Nor has he addressed his personal tweaking of church policy; since assuming the papacy, Ratzinger has never publically addressed his 2001 declaration that sex abuse cases be handled with the highest level of secrecy within the church, pontifical secrecy, nor is it clear he ever rescinded that policy. As pope, has publically articulated, but not updated, the church’s longstanding unofficial policy of requiring bishops to report their underlings’ abuse to civil authorities if and only if they can be legally procecuted for abetting by keeping silent under local statutes. And it is clear this exposition was only made grudgingly; at least one high-ranking Vatican official has described such mandates of the barest decency and sense of responsibility “onerous.” Perhaps more importantly, no one in the Vatican has made any comment on individual bishops, like Milwaukee’s own Listecki, who petition their local governments not to extend the stature of limitations in crimes of sexual violence, thus shielding their flock not only from ecclesiastical punishment, but civic justice as well. Until Ratzinger or one of his spokespersons denounces this lobbying, we can only assume Qui tacet consentire vidétur, “He who keeps silent is assumed to consent.”

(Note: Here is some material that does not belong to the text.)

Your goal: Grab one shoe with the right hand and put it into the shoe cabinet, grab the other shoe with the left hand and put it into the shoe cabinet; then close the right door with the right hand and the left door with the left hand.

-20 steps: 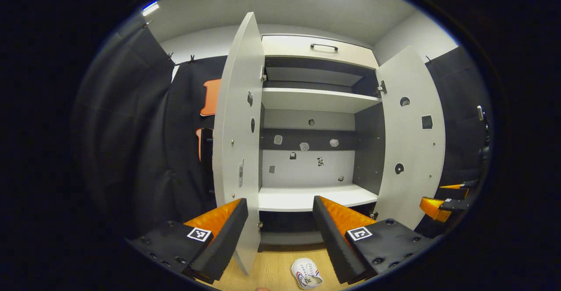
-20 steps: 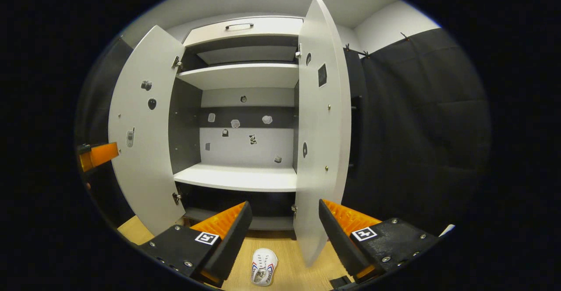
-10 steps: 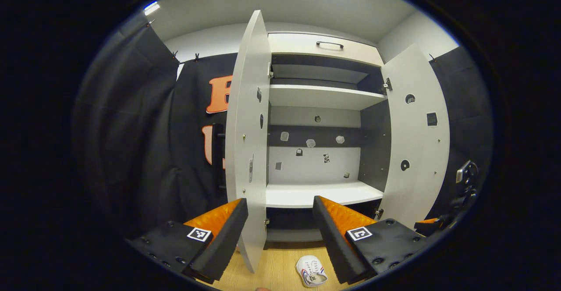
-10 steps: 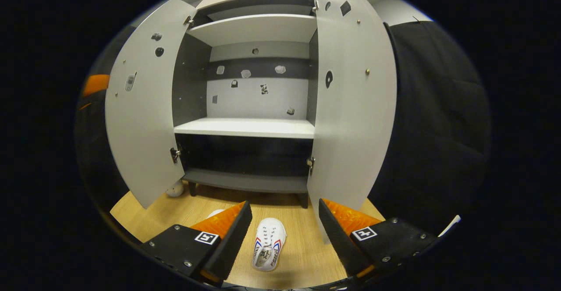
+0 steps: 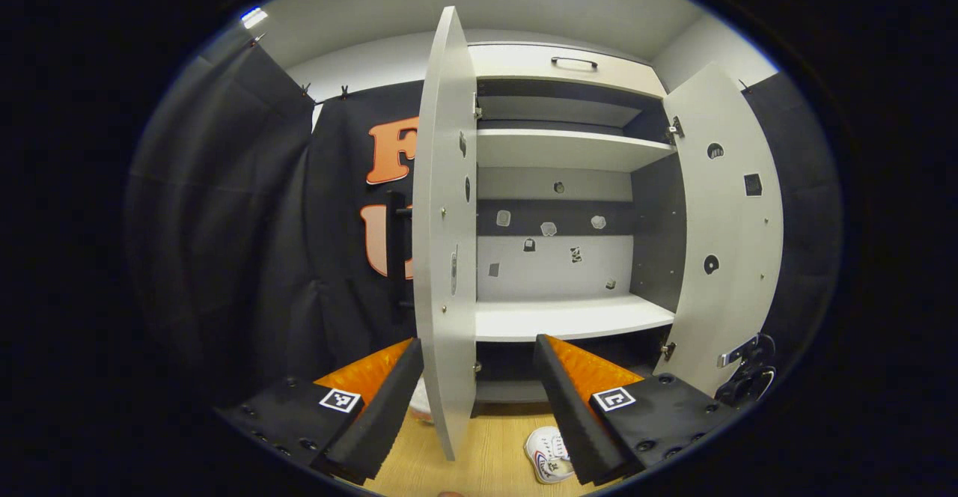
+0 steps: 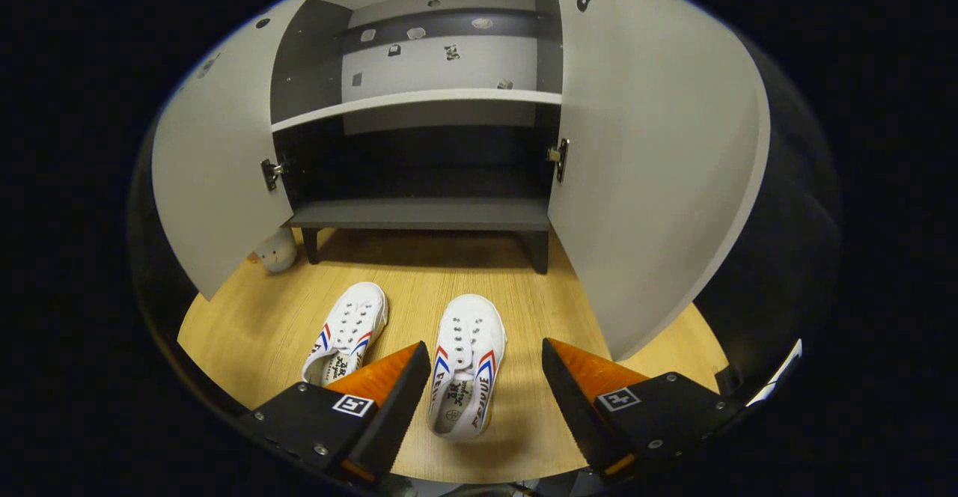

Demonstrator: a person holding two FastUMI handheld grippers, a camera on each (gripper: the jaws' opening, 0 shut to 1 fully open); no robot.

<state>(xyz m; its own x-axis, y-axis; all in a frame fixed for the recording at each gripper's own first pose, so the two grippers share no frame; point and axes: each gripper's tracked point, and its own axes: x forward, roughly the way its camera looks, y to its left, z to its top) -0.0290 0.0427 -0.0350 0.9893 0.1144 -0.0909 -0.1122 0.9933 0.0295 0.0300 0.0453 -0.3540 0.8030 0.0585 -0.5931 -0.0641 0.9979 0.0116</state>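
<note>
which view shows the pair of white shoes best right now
The right gripper view: both shoes lie whole on the wood floor before the open cabinet, one between the open right gripper fingers, the other beside it. The left gripper view catches part of one shoe behind its finger.

You've got two white shoes [image 6: 464, 373] with red and blue side stripes on the light wood-grain floor [image 6: 524, 295], in front of the cabinet [image 6: 419, 212]: pale grey doors [image 6: 658, 153], white shelf [image 6: 419, 100], dark grey base and side walls.
</note>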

Finally, and tellingly, the organizational culture of the current Vatican does not seem to recognize the severity of the crisis. In the same document making explicit rules for bishops handling abuse cases, pedophilia was described as one of the “more grave delicts,” and placed on par with the ordination of women and disagreement with Church dogma. So either the coterie Ratzinger assembled to address the paramount crisis facing his institution was tonedeaf to the severity of that crisis, or unselfconscious of how their insinuations about women would be recieved, or both. In any case, tone is set from the top. 

All this taxes the good faith of one trying to believe Ratzinger is really committed to expending all his intellectual energies to ridding the church of its filth. Even if he does feel real symapathy for the victims, he lacks either the courage or competency to recognize the fundamental change to organizational structure and culture needed to atone for it. He has yet to apologize for, or even acknowledge, his part in bungling the discipline of the nine figures listed above. The policies he has clarified or implemented throughout his career are feeble, reactionary, reassertive to demonstrably failed mechanisms, counterproductive. Ratzinger’s apparatus is not even impotent to bring to justice its most abominable members; it is unwilling.